As we are dealing with temperature, snow cover, and vegetation which vary according to the season, we have divided a year into four seasons namely winter (December–February), pre-monsoon (March–May), monsoon (June–August) , and post-monsoon (September–November). We converted monthly data into seasonal by taking the average of the months of that specific season for example to find the value of the temperature of monsoon season we took the average of 3 months in monsoon season. In this seasonal case, we have tuned the different optimizers ie, ADAM, RMSProp, Adamax to get accurate results. In this method, the model best fits for ADAM optimizer as it combines the advantages of both AdaGrad and RMSProp and it achieves high R-square values for temperature and snow cover Fig. 8a it is 0.95, for temperature and NDVI Fig. 8b it is 0.89 and for snow cover and NDVI Fig. 8c, it is 0.92 (Table 1).

#### Annual:

The dataset consists of 17 years of data monthly-wise which we have averaged all months in that year to find annual data. The data is insufficient as it contains only 17 years of annual data. Compared to SVM, Decision tree and other classifiers, the neural networks may not categorize the data very well for less volume of the dataset. Therefore, the predicting model should be large enough to capture the interrelationships of the data along with features of the problem domain (eg, number of categories). Initial layers of the model are used for capturing interrelationships among various parts of the input (ie, patterns and edges). The features that can help classify the desired outputs are captured by the output layer to yield the final decision. If the number of feature parameters and the amount of data required for forecasting is large, the chances for problems to have high complexity increases proportionally. As a result, it causes overfitting of the model. The R-square values obtained for temperature and snow cover Fig. 9a is 0.95, for temperature and vegetation Fig. 9b it is 0.97 and for snow cover and NDVI Fig. 9c, it is 0.98. So, we are not considering the annual case of our model because of overfitting.

#### LSTM forecasting

Here we applied LSTM to forecast the data by taking one input and forecasting one output for the future seven years. The data is divided into 75% for training and 25% for testing the two-layered LSTM model along with a dense output layer, and then we forecast the output step by step for test data and the model feeds the current forecasted value back into the input window by moving it one step forward to make forecasting at the next time step and this is known as moving-forward window technique. The study uses a moving forward window of size 12. The 13th data point has been forecast using the first 12 data inputs. And similarly, the 14th data point is forecasted using a window between 1 and 13 data inputs and the same procedure continues. For moving the window, panda’s shift function is used that shifts the entire column by the specified number.
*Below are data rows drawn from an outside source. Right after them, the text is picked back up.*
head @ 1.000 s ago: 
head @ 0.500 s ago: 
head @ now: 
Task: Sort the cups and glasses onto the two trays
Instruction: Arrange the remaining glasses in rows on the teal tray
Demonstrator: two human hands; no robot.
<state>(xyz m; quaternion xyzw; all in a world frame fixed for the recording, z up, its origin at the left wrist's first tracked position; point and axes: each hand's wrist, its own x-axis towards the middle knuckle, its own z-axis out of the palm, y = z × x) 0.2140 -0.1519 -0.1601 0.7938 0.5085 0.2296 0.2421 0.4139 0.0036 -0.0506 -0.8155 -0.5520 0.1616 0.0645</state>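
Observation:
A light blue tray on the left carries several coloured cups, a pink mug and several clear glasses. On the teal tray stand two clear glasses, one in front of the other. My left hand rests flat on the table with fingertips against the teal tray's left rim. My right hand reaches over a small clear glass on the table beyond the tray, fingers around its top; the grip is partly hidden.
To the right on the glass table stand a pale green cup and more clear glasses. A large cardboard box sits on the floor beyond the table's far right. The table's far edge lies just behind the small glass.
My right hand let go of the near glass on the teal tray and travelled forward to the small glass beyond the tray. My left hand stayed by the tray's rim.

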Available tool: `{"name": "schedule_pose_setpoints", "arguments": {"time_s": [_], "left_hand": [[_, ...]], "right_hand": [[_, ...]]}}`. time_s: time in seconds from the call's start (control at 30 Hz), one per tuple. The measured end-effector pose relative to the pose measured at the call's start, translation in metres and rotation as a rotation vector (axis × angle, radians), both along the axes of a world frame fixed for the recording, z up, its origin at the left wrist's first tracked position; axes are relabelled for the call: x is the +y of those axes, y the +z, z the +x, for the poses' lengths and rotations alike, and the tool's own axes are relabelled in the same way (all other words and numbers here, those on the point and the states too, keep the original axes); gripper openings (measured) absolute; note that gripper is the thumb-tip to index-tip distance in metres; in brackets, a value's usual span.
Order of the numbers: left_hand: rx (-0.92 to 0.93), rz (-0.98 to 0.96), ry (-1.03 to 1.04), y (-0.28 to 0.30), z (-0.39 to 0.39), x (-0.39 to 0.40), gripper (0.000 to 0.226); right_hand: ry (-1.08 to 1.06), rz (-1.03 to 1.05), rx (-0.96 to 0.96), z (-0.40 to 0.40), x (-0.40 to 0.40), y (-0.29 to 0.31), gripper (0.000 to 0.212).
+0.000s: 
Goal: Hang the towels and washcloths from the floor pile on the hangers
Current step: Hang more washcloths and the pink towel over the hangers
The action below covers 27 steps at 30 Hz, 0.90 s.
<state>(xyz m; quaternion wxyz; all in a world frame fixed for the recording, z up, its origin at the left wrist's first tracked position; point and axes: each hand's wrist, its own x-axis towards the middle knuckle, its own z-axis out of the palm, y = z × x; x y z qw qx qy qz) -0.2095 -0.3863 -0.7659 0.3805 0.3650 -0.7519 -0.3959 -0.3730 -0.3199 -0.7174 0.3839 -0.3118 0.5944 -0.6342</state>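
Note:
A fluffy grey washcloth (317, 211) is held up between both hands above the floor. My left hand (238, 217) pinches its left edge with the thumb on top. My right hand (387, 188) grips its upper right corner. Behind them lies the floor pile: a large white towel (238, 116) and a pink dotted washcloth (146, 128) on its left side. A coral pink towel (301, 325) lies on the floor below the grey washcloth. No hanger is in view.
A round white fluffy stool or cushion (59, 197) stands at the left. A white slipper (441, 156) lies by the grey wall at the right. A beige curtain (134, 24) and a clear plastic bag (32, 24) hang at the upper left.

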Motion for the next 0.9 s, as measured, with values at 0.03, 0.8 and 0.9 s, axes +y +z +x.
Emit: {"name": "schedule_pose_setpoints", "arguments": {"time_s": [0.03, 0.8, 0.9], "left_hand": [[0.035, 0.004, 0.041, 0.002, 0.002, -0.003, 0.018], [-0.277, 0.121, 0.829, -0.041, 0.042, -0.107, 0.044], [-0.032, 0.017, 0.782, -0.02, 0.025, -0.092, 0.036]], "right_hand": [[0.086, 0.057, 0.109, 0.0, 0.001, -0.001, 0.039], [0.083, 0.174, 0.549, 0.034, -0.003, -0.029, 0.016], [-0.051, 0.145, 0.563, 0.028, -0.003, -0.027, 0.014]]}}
Similarly, the column is shifted up by 1 and then combined with the actual data. After fixing the size of the window, the first 12 columns of the table become input × 1, × 2,…, × 12 features and the 13th column becomes the target y. It is like if we are using LSTM for the NLP task then it looks like a fixed sequence of length 12 of a sentence containing 12 words each and trying to predict the 13th word. By using this method, the environmental factors individually for seven years are forecasted. Figure 10a-c represent forecasted values of temperature, snow cover, and NDVI for the future seven years.